▶ **What to produce**
Stopping right after the line with "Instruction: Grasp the", please reproduce the material below exactly from its first line.

▶ **Data segment**

- - -

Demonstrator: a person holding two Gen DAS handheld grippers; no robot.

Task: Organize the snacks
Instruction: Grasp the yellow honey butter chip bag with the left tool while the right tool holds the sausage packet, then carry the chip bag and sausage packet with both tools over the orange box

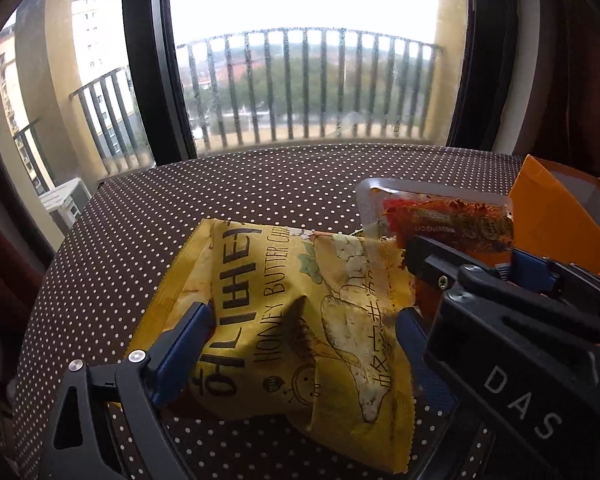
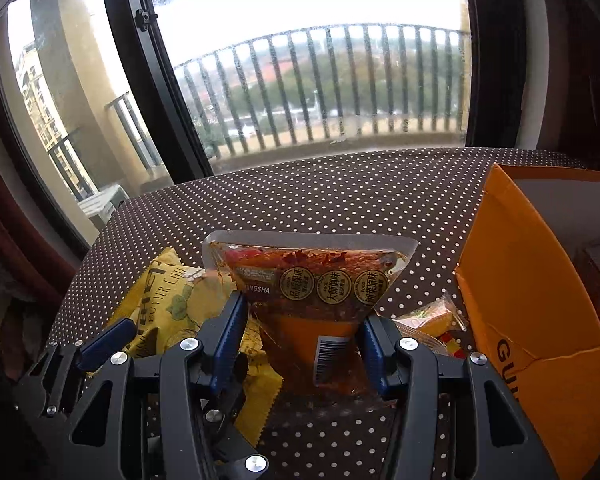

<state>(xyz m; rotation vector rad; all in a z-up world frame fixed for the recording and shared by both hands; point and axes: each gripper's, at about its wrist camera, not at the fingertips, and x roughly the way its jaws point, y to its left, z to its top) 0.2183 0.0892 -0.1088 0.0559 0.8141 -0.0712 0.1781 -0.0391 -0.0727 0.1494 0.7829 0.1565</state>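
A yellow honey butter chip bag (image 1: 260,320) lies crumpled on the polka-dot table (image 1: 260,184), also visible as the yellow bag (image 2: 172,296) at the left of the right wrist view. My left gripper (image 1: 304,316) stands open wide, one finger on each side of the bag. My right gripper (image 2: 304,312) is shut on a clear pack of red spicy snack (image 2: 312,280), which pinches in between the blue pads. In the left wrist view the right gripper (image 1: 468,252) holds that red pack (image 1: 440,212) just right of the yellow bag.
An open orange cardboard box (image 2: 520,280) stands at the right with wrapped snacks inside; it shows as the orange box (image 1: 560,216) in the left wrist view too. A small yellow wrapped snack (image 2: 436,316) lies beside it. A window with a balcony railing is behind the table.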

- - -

▶ **Result**
Demonstrator: a person holding two Gen DAS handheld grippers; no robot.

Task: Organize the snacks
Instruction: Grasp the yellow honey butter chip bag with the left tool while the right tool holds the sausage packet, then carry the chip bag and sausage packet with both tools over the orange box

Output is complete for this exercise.